The FOCUS team uses Assertive Community Treatment (ACT) to help people with serious mental illnesses. ACT is a form of community nursing that usually takes place outside of a hospital setting. 

It is a comprehensive form of care, focusing not only on physical health, but also finances, hygiene and housing. It’s prescribed to individuals who are frequently hospitalized.

“I think learning community theory before entering the placement teaches you to withhold any kind of judgment that you would have, and a lot of people go into the profession because they want to practice compassion and help people,” said fourth-year nursing student Victoria Kurzinger.

This holistic approach to nursing is far from new. Its roots can be seen in the Grey Nuns, a charitable organization founded by St. Marguerite d’Youville in the 1700s that provided the sick and poor in Montreal with healthcare, shelter and education. There was no clear division between these different forms of care, rather, they were all seen as important forms of community treatment. 

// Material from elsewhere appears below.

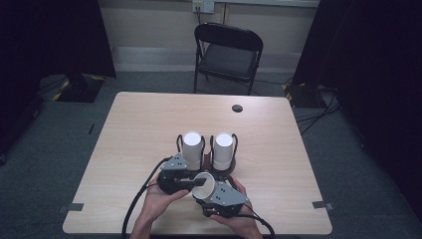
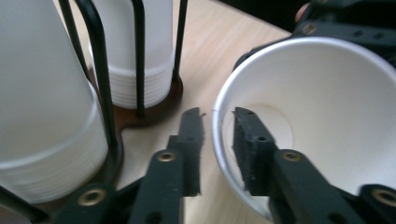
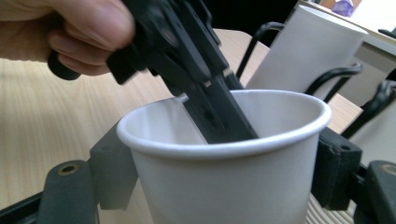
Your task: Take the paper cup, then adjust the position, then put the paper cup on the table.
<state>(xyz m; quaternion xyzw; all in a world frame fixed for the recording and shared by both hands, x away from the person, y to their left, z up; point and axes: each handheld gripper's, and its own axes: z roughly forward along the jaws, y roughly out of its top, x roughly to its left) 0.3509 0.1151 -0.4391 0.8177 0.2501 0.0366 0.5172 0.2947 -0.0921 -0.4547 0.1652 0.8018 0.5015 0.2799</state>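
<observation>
Where the two grippers meet at the near side of the table (image 1: 139, 119), a single paper cup (image 1: 204, 185) lies tipped on its side between them, just in front of the cup rack (image 1: 225, 172). The right gripper (image 1: 211, 191) grips the cup's body, one jaw pressed on each side of the wall, as the right gripper view shows. The left gripper (image 1: 196, 183) reaches in from the cup's open mouth; its jaws straddle the rim, one inside the cup and one outside. They stand a little apart there, and whether they pinch the wall cannot be told. In the rack, behind the cup, stand two stacks of upturned cups: the left stack (image 1: 192, 144) and the right stack (image 1: 223, 148), each ringed by black wire loops. A hand (image 1: 159, 201) holds the left gripper, nearer the person than the rack. A chair (image 1: 228, 56) stands well beyond the rack, past the table's far edge.
</observation>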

Similarly, ACT addresses societal factors like income, education and working conditions that determine someone’s long term well-being. 

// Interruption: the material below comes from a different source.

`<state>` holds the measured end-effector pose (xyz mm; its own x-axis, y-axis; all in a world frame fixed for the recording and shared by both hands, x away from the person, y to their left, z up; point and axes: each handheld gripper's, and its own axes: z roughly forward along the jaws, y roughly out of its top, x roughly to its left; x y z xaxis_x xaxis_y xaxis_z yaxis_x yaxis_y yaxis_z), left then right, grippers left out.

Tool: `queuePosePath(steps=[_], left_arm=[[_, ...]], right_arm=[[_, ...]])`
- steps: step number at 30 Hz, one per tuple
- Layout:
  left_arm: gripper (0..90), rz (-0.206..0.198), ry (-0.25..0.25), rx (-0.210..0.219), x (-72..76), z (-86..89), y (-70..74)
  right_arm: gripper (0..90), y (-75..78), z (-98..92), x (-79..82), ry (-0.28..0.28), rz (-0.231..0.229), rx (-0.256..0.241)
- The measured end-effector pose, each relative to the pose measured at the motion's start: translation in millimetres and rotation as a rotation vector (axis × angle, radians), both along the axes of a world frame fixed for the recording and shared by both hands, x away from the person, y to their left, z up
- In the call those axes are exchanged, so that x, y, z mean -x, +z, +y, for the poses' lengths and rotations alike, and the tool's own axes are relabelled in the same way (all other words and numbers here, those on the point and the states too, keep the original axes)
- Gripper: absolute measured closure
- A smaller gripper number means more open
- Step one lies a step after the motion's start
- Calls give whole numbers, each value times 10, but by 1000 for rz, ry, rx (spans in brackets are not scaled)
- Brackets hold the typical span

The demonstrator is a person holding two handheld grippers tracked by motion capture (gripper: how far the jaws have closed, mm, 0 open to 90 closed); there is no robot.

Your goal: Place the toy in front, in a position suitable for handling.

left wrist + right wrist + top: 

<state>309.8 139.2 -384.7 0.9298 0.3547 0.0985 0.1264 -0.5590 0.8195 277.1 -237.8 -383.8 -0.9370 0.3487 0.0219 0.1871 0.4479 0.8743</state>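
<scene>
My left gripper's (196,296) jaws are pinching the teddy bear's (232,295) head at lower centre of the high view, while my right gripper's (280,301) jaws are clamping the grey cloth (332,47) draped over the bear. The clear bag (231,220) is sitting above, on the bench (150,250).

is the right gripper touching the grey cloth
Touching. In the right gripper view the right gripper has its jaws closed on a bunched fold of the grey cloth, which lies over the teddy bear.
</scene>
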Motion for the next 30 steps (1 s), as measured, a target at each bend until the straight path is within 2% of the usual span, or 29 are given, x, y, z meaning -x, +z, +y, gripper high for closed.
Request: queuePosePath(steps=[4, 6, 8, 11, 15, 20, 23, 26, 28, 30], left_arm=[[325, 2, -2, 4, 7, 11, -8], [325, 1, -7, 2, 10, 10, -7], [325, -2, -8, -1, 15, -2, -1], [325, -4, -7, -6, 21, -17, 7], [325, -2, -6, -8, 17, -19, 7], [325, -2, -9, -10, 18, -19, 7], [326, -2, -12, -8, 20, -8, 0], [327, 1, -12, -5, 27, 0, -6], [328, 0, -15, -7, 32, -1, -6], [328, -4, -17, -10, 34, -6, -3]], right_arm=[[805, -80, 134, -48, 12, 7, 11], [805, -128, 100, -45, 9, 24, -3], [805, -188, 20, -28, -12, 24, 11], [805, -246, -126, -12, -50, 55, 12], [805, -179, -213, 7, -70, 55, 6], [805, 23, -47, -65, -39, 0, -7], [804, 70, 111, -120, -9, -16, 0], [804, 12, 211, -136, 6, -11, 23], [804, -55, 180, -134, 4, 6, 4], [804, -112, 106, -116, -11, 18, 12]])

According to Statistics Canada data from 2008, earnings of university grads were 70 per cent higher than those coming out of high school or trades training. A higher income typically provides better access to safe housing and healthy food. 

But for people suffering from mental health issues this isn’t always an easy feat. According to the World Health Organization (WHO), discrimination towards people with schizophrenia and psychosis can “limit  access to general health care, education, housing and employment.”

A study in London, Ont. estimated that one third of homeless people in Canada have a serious mental illness. Nurses can give them a voice by advocating on their behalf to people like employers and landlords. 

“If they’re at risk of being evicted for any reason, you could help them talk to their landlord and work out a deal,” Kurzinger said. 

Some patients also need support from nurses to complete daily tasks like paying their bills, cleaning their apartment or getting to doctor’s appointments. 

Once, when a patient had to make an emergency visit, Kurinzger and Lam were tasked with taking care of their dogs.

“That was part of our nursing care,” said Kurzinger. “Not just giving an injection, but just [doing] something to support them.’’

Students are also taught to empower patients to make individual decisions regarding obstacles they face as a part of their conditions. 

If a patient has to visit the doctor’s office, but lacks clean clothes, they may not leave their house, Lam says. A nurse can guide a patient to finding the solution to this problem, asking if they know anyone who can support them by lending clean clothes.

The Ryerson nursing curriculum gives students the theoretical foundation for this approach to care, teaching students to take an empathetic look at health.

“Just showing your interest and motivation towards [them], that you are interested in [them] it can add so much,” said Kurzinger.

She said learning from experience allows for a more accurate reflection of her field.

“I think it’s mostly through experience that you learn how to navigate in the real world.”